Their commitment to building relational Joy. Joy is not about fun. It is about relational connection. Forcing the staff to go bowling as a team is not going to solve the week's stress in a school. It is when everyone feels connected with one another who are happy to see them that they experience joy. If you want a highly relational team, you need a relational bonded team, not one living in fear of the leader's mood swing. (RARE Leadership and Keep Your Love On, Danny Silk). Passion, love and Sacrifice are all natural outgrowths of a joy-filled culture. Teams will either fear-bond or joy-bond. There is no other option, and the leader sets the culture.
7. What is one meaningful story that comes to mind from your time as a leader in the education sector so far?
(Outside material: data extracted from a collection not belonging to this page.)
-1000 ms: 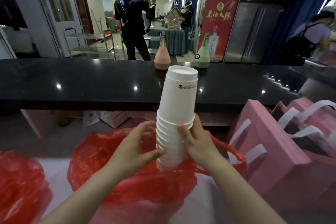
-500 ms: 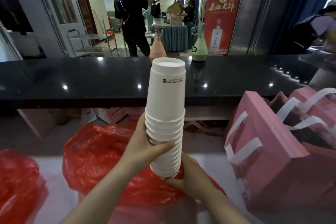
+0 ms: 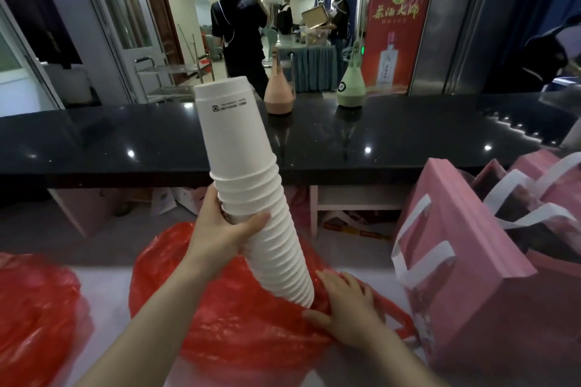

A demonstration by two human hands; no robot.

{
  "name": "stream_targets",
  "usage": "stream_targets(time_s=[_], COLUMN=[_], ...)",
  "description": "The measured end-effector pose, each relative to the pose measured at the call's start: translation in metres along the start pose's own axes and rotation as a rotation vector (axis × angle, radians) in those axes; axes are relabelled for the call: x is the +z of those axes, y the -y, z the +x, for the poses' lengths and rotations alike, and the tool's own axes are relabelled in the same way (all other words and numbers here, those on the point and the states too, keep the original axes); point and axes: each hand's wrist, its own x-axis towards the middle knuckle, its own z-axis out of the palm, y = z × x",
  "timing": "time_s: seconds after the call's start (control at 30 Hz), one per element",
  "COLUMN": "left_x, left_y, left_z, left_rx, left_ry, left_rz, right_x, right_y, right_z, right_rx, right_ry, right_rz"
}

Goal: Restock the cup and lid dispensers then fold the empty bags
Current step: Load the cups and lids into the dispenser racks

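Cups (image 3: 248, 185), a tall white stack of them nested upside down, lean to the upper left out of the mouth of a red plastic bag (image 3: 239, 320) on the pale work surface, below the black counter (image 3: 393, 138). The left hand (image 3: 220, 231) wraps round the middle of the stack, thumb across the front, and seems placed there so the column can be carried as one piece without splitting. The right hand (image 3: 349, 305) lies on the bag beside the stack's lower end, fingers curled into the crumpled plastic, probably pinning it down so the bag stays behind as the cups come free. A second red bag (image 3: 34, 311) sits to the left, pink gift bags (image 3: 465, 239) to the right. No dispenser is visible from here, so restocking looks barely begun.
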Motion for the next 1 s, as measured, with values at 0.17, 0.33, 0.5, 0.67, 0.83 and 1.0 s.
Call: stream_targets(time_s=[0.17, 0.33, 0.5, 0.67, 0.83, 1.0], left_x=[-0.021, -0.043, -0.058, -0.080, -0.107, -0.151], left_y=[-0.017, -0.017, -0.027, -0.043, -0.052, -0.085], left_z=[0.018, 0.025, 0.026, 0.024, 0.003, -0.036], left_rx=[0.036, -0.013, 0.013, 0.100, 0.109, 0.080], left_ry=[-0.043, -0.136, -0.217, -0.221, -0.263, -0.378], left_rz=[-0.093, -0.201, -0.245, -0.278, -0.262, -0.137], right_x=[-0.004, -0.019, -0.044, -0.061, -0.050, -0.037], right_y=[0.004, 0.032, 0.062, 0.097, 0.137, 0.199], right_z=[0.005, 0.017, 0.025, 0.033, 0.041, 0.034], right_rx=[0.041, -0.053, -0.080, -0.018, 0.071, 0.028], right_ry=[0.002, -0.241, -0.269, -0.150, -0.046, -0.074], right_rz=[-0.123, -0.023, 0.258, 1.044, 1.339, 1.347])
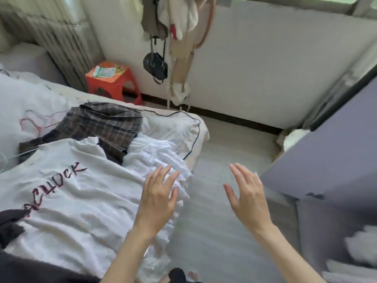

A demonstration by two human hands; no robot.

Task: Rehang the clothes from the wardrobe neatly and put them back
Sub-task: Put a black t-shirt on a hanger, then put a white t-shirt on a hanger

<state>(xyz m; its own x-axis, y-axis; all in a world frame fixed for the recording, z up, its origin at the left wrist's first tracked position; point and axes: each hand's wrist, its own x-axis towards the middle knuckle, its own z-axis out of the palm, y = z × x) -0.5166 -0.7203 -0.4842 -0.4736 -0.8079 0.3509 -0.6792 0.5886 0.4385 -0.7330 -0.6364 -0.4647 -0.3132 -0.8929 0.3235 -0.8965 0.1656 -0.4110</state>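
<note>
White T-shirt with dark red embroidered lettering [67, 193] lies flat on bed [193, 127], collar toward upper left. Left hand [158, 198], right hand [247, 198]: fingers spread, holding nothing.

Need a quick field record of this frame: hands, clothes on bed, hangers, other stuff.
left hand: open, fingers spread, over the white ruffled garment at the bed edge
right hand: open, over the floor, holding nothing
on bed: white lettered shirt, plaid skirt
hangers: red wire hanger lying on the bedding
other: red stool, black bag hanging by the wall
</note>
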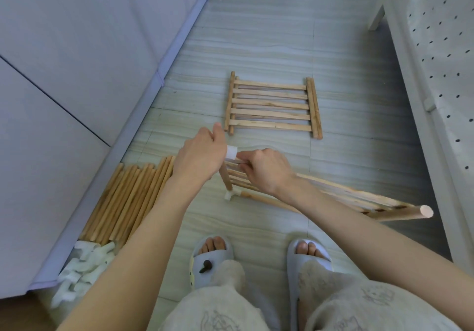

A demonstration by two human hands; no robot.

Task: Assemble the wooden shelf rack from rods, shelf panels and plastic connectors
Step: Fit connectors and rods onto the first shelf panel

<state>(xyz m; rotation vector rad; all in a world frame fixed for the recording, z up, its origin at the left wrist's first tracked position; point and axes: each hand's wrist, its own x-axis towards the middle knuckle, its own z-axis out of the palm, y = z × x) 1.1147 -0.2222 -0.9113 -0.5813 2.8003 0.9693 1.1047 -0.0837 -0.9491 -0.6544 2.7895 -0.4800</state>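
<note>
On the floor by your feet: a small start of the rack [256, 189], only a corner built so far.
Left hand [200, 156]: it is curled around a white connector [231, 151] at the top of a short upright rod [227, 179].
Right hand [266, 171]: your fingers pinch the slats of the tilted panel [359, 197] next to that connector.
Step now: you look to be joining the top connector to the upright rod and the panel.
Done: one rod stands up from a second connector [232, 194] on the floor, and a long rod [261, 199] goes off from it under your right arm.
Left to do: nearly all of it. The other corners and the other shelves are not built yet.
Panels: two seen. One in your hand, one spare panel [272, 106] lying flat further away, well apart from you.
Loose rods: a big pile [128, 199] by the cabinet [77, 74] on your left. Too many lie packed together to count well.
Loose connectors: a white heap [82, 269] at the near end of the rod pile. It is blurry, so no sure count.
Connectors in use: two.
</note>
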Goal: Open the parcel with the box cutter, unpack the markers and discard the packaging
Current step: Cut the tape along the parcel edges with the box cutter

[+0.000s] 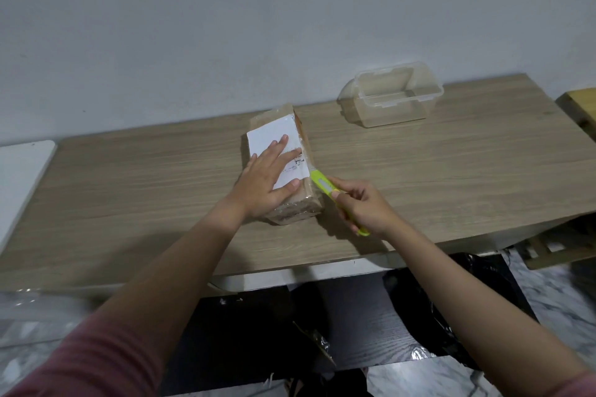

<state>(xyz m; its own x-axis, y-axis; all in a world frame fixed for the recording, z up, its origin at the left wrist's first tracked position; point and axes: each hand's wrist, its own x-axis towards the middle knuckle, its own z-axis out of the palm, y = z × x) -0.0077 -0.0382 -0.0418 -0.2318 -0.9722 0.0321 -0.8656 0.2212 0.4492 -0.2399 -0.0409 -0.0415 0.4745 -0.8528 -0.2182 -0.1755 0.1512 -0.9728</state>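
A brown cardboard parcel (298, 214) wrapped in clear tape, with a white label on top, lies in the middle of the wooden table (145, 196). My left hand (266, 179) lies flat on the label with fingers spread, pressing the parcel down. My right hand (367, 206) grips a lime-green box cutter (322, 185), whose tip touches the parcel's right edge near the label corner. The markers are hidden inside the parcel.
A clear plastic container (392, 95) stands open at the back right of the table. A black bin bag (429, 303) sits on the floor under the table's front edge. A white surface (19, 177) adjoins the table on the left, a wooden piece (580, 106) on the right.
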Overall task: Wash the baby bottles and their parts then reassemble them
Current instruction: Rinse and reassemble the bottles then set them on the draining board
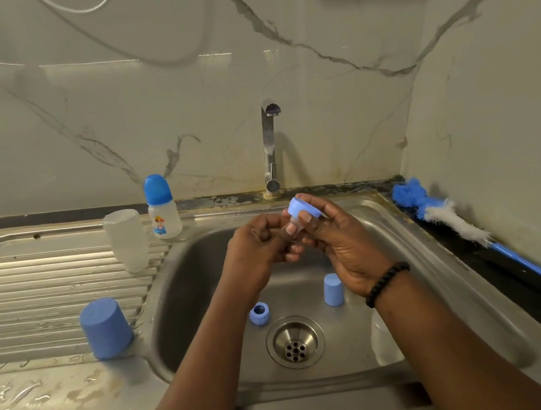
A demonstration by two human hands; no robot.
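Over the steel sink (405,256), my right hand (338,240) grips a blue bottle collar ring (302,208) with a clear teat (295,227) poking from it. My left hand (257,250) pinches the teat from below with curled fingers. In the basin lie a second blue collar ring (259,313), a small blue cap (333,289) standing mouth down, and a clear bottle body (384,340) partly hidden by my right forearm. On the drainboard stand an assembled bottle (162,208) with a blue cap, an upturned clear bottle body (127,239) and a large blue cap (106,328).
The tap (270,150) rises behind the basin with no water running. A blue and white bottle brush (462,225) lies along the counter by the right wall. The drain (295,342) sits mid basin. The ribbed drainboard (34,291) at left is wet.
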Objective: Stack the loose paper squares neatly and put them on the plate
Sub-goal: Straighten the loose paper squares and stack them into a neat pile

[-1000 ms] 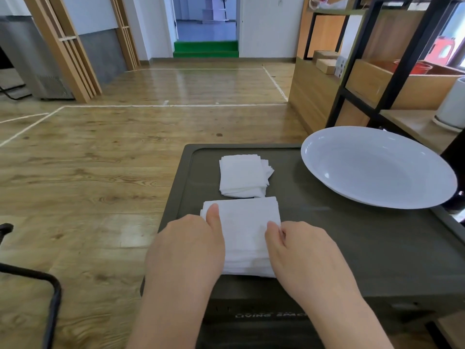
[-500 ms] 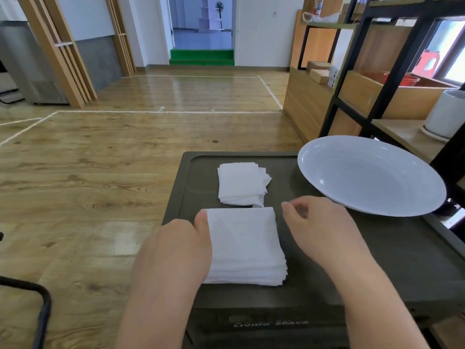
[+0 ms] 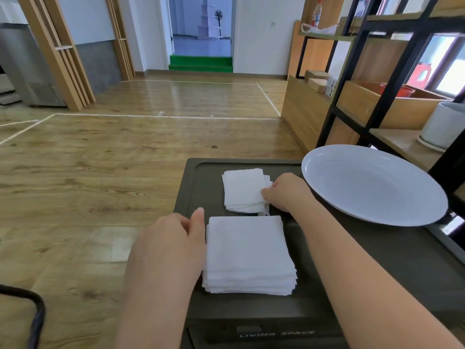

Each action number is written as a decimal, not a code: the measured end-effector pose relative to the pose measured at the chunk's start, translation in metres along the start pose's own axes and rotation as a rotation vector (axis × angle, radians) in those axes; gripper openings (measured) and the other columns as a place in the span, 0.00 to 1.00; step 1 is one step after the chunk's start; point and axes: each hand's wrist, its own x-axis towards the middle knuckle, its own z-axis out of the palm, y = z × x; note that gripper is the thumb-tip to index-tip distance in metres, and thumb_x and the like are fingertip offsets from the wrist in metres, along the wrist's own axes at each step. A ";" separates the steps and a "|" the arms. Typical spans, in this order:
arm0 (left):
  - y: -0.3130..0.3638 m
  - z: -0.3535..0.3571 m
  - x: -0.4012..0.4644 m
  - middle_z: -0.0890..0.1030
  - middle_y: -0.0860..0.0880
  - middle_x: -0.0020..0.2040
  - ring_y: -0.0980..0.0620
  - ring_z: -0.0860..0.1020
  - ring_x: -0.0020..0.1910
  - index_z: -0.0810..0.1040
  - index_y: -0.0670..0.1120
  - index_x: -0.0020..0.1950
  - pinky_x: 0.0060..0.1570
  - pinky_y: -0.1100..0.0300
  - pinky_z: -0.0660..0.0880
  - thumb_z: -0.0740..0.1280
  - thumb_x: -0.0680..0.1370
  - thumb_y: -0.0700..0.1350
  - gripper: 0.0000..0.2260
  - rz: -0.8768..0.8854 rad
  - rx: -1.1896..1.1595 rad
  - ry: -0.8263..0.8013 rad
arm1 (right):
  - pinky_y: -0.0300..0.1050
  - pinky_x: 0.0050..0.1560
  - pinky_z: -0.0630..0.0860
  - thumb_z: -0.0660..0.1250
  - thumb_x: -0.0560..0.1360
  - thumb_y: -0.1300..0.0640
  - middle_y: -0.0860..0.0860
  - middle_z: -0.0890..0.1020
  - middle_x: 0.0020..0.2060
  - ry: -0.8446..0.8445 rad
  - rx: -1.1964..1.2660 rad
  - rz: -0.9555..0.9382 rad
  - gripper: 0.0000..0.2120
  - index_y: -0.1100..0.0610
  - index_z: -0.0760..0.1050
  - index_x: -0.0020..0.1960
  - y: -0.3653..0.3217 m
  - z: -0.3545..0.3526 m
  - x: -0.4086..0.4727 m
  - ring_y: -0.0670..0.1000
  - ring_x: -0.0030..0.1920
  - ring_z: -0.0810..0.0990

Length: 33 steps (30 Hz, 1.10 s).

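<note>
Wood-plank flooring runs back to a doorway with a green step, and shelving stands at the right; nearest the camera sits a dark box lid (image 3: 352,260) serving as the work surface. On it, the white plate (image 3: 372,183) rests at the right, its far edge overhanging the lid, with nothing on it; the near stack of paper squares (image 3: 247,253) lies square and tidy at the front, the far stack (image 3: 242,190) just beyond it, its sheets slightly fanned at the right edge. Left hand (image 3: 167,250) lies flat against the near stack's left side, thumb pointing forward, fingers loose and gripping nothing; right hand (image 3: 286,192) reaches across to the far stack's right edge, fingertips pinching the lower corner of its sheets; its palm side is hidden, so how many sheets it holds cannot be told; both forearms are cut off by the bottom of the frame.
</note>
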 end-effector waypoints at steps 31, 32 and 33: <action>0.009 -0.008 -0.009 0.85 0.45 0.38 0.45 0.80 0.33 0.82 0.49 0.42 0.35 0.57 0.72 0.62 0.77 0.57 0.15 0.009 -0.801 -0.333 | 0.42 0.41 0.77 0.66 0.75 0.52 0.46 0.85 0.40 -0.210 0.933 -0.157 0.07 0.48 0.83 0.46 0.022 -0.028 -0.131 0.47 0.39 0.81; 0.008 -0.002 -0.007 0.84 0.44 0.38 0.47 0.77 0.32 0.82 0.47 0.42 0.35 0.57 0.70 0.62 0.78 0.55 0.15 -0.042 -0.839 -0.319 | 0.43 0.40 0.75 0.64 0.75 0.49 0.45 0.85 0.40 -0.232 0.916 -0.124 0.09 0.47 0.83 0.47 0.023 -0.025 -0.130 0.47 0.38 0.79; 0.007 0.004 -0.006 0.83 0.41 0.39 0.48 0.76 0.34 0.81 0.46 0.41 0.37 0.56 0.69 0.62 0.78 0.54 0.15 -0.090 -0.878 -0.310 | 0.42 0.39 0.73 0.63 0.75 0.46 0.45 0.84 0.39 -0.263 0.893 -0.116 0.11 0.48 0.83 0.48 0.025 -0.022 -0.129 0.47 0.36 0.77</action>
I work with teams across many schools. Recently I worked with a team to support a young person who is disengaged from school as their primary case manager. I had completed a needs assessment and had provided detailed stages of an engagement plan; a recent event had resulted in a 'freeze' response from the student. Initially I received a flurry of emails from the teacher calling for an urgent meeting concerned by the behaviour. I trusted my team that they had the tools and waited the full week until my set day to visit that school. On the day of my visit they informed me that they had met as a team, reviewed the stages set out, returned to joy thus settling their urgent emotions and knew what the next step was, which was exactly which was on my calendar for my normal session for the week anyway. They had resolved that their was no problem anyway. I was proud of them and I was not required to do anything. It may seem simple, but one of my goals as a leader is to not work harder on your life than you are and that goes for the staff I work with as well as students. I want them to feel empowered to solve their own problems.